At eleven they went back to Mitchie’s beach apartment. It was tidy and spotless. She put a stack of records on and turned the volume low. She pulled the draperies open so that the only light in the small room came from the reflected glow of the floodlighting around the pool area, shining through the window wall. She fixed their drinks, then changed to a brief fleecy cabana coat and came back to sit close beside him on the broad low couch facing the wide window.
“This is the Class A treatment,” she said. “This is for the very good friend of a very good friend. McClure Enterprises, a significant contribution to a vacation economy. No muttonhead conventioneers here, hon, because this is where I live.”
“Nice,” he said absently. He wondered how many drinks he’d had.
“It’s worth more than I paid for it. It’s co-op, you know. I had the sense to buy it with the settlement, and the stinking little alimony is the plus factor. I could sell it tomorrow.”
“Very nice.”
“The expensive ones stare out at the Gulf. Actually, I’d rather look at the pool.”
“Sure.”
“I like the way you keep yelping with sheer pleasure.”
“I’m sorry, Mitch. I’m a drag. That drunk at the bar, I’ve known that guy for six years, at least. I did him a pretty good favor one time. So tonight he wanted to see if he could smash my face in. He was eager. He acted as if he was doing no more than would be expected of any good citizen. And he had some things to say to you, just for being with me.”
“I didn’t learn any new words, Jaimie. And he kept repeating himself. It was very dull.”
“So who got asked to leave? Me.”
She put her glass down and turned deftly to lie across his lap, looking up at him. All he could see of her face was a pallor of her hair, a bright highlight on her eye, another highlight on a moist lip.
“Rather be there than here, huh?”
“No, Mitchie.”
“Darling, I still think you could be cheered up somewhat in a very ordinary old-fashioned way. So you should give it a small try, don’t you think?”
After several minutes she moved away from him and sighed and picked up their empty glasses. “I guess we’re down to one vice, hon.”
“I’m sorry, Mitchie, I just...”
“Jeepers, Jaimie, don’t get abject about it.
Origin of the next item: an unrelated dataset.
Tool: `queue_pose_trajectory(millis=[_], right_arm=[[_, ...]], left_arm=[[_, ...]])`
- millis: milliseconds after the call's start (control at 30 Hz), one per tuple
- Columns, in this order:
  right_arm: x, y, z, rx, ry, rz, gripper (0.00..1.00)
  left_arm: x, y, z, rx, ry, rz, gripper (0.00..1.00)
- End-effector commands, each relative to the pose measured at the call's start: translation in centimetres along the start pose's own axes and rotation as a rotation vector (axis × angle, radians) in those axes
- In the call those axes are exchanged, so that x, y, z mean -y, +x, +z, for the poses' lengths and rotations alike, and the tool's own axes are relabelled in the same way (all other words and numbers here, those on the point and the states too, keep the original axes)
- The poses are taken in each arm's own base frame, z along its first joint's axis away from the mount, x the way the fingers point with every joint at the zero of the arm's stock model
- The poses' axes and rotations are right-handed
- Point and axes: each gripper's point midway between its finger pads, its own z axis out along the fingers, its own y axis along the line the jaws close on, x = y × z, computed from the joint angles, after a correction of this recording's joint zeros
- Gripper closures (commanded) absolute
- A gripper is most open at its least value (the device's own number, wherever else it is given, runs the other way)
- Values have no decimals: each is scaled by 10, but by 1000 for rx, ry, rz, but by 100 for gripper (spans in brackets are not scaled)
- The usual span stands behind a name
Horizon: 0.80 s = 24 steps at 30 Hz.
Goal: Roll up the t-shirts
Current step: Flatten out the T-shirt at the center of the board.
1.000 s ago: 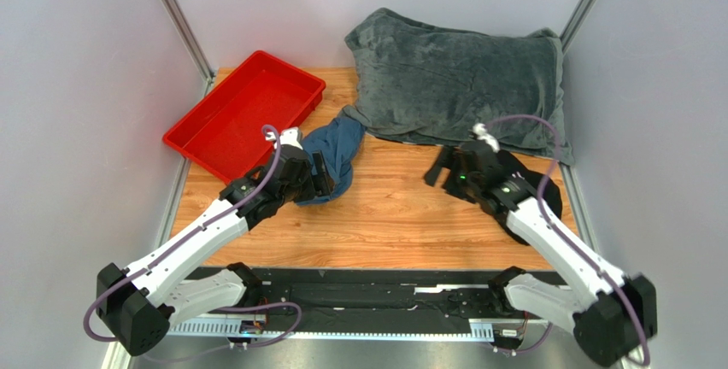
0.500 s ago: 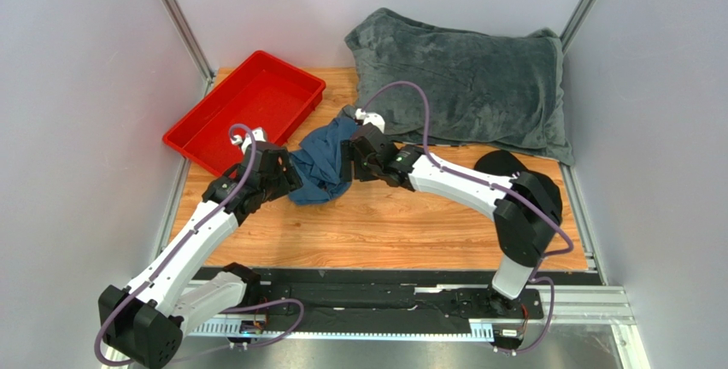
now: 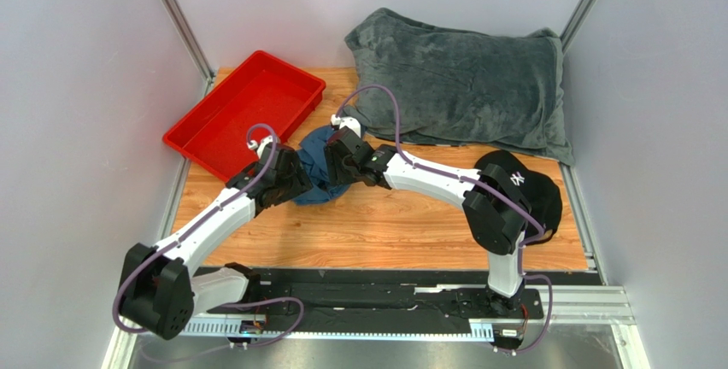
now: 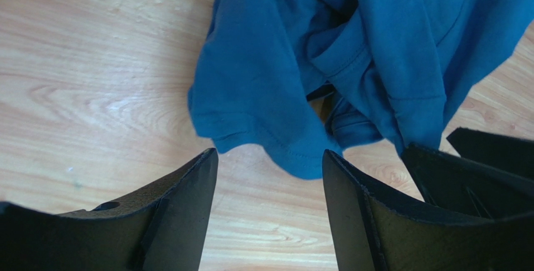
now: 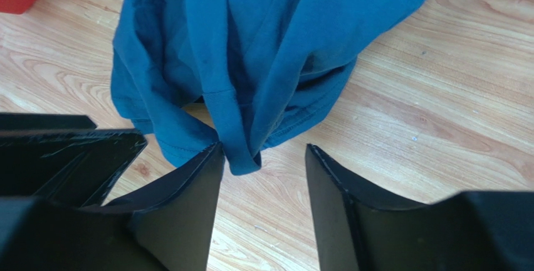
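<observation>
The teal-blue t-shirt lies crumpled on the wooden table between both grippers. In the left wrist view the shirt fills the top; my left gripper is open, its jaws just short of a hem fold. In the right wrist view the shirt hangs bunched; my right gripper is open, a folded hem tip lying by the left finger. From above, the left gripper is at the shirt's near-left edge and the right gripper at its right edge.
A red tray sits at the far left. A large grey plush pillow lies at the back right. A black cap with a white logo lies at the right. The right arm reaches across the table.
My right arm swung from the right side across to the shirt. My left gripper shifted along the shirt's left edge. The shirt has bunched into a smaller heap.
</observation>
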Motion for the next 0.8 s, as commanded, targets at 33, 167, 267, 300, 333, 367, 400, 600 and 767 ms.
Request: queue_pose_trajectory(millis=[33,167,267,300,333,367,400,600,767], right_arm=[[0,-18,-5,45,25,-6,56],[6,-28,-12,59,32,-1,89],[14,-39,-20,74,41,10,100],[16,-42,-23,80,45,11,100],[21,-51,-31,100,48,21,100],[24,-55,-36,107,49,25,100],[28,-60,-43,118,58,32,100],[66,-108,-115,262,133,61,100],[96,-150,-199,440,178,102,100]], left_arm=[[18,-8,22,12,43,-40,30],[18,-9,32,4,10,-33,40],[20,-21,29,34,-3,-1,63],[22,-31,26,61,-11,5,70],[22,-36,23,72,-22,12,80],[16,-37,19,67,-50,37,97],[18,-49,11,104,-56,43,100],[1,-97,-57,295,-121,103,100],[-5,-140,-129,464,-131,144,100]])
At a time like this it isn’t exactly a definitive test of manhood. If I thought it was necessary to your morale, boy, I would persevere, but we’d be up to our hips in raggedy nerves. Honestly, I don’t feel at all scorned or spurned or anything. I was just making a small scorched offering anyhow.”
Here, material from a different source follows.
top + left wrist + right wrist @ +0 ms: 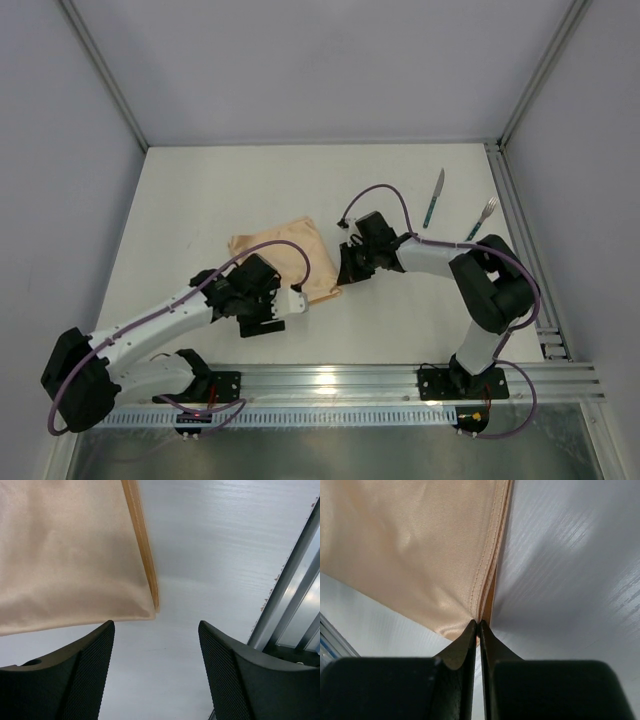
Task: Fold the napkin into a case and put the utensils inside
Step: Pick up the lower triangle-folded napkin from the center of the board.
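Right claw (479,624) pinches napkin (410,555) corner; white table (230,190), grey walls (300,60)

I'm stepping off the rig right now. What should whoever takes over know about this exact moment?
Left tool: open, empty, just short of the napkin corner.
Right tool: shut on the napkin's doubled edge.
Napkin: mid-table, apparently partly folded, no case yet.
Knife and fork: far right of the table, apart, untouched.
Left to do: finish the fold, slip both inside.
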Robot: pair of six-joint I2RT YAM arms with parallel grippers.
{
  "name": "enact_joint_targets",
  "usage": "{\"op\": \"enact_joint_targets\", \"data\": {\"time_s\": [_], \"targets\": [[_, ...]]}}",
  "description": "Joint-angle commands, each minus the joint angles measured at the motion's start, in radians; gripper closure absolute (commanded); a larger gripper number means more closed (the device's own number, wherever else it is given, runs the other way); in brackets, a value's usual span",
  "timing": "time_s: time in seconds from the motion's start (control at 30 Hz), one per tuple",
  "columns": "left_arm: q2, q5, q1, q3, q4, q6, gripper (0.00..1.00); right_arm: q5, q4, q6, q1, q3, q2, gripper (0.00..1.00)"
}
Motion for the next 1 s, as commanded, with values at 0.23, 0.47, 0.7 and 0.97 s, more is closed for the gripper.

She carried the glasses into the kitchen and turned the light on. She hummed along with the gentle music as she pried ice cubes loose.
“Mind if I use the phone?” he called.
“Your house, your phone, your woman,” she said, and came in and turned the music off, turned the small lamp on beside the phone and went back to the kitchen.
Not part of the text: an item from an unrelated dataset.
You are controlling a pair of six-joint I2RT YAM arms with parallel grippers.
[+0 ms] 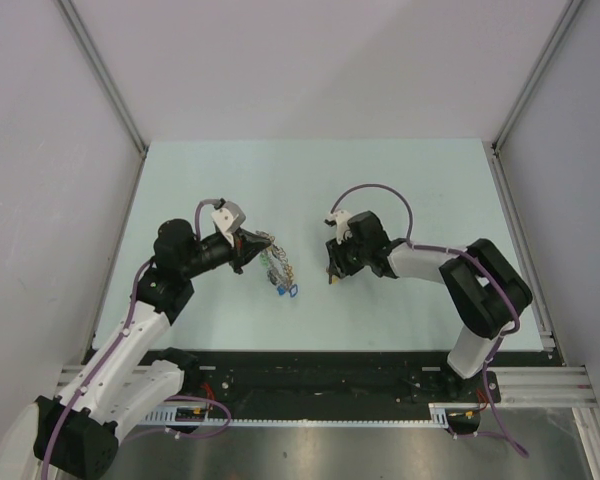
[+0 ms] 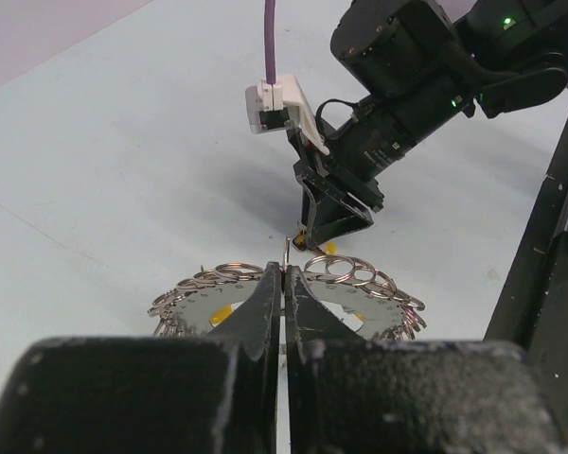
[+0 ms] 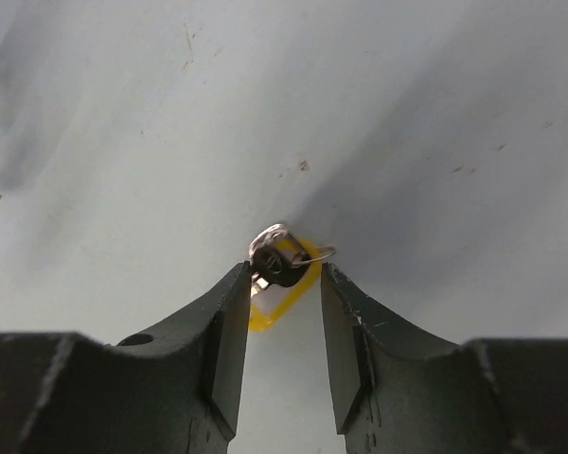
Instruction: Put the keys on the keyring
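Left tool [image 2: 284, 276]: clenched on the rim of the keyring [image 2: 204, 301], which fans out to either side of my fingers.
Right tool [image 3: 284, 270]: released, jaws straddling a yellow-headed key [image 3: 279, 274] lying on the counter [image 1: 400, 180].
Key position: near the keyring, to its right, not touching.
Step, my guess: pinch the key.
Method: centre first, since it sits against one finger. Close slowly on the yellow head and leave its wire loop free.
Risk: it could skid or flip.

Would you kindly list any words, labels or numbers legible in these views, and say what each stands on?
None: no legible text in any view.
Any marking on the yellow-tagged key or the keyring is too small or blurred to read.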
Brian Haas answered and said, “I just came through the door, Jimmy. I didn’t note any fistfights in the audience, and I didn’t see anybody hanging from a tree when I left, so I guess you didn’t attend the festivities.”
“How did it go?”
“Like hot buttered wax, friend. First off, our Elmo gave a humble little address. He had been slandered. An irresponsible report had been published without the knowledge of his great and good friends, Mr. Ben Killian and Mr. Borklund. A retraction would be published. But, in view of the doubt it might have created in a few minds, he was abstaining from voting on the issue after the public hearing. Long, loud applause.”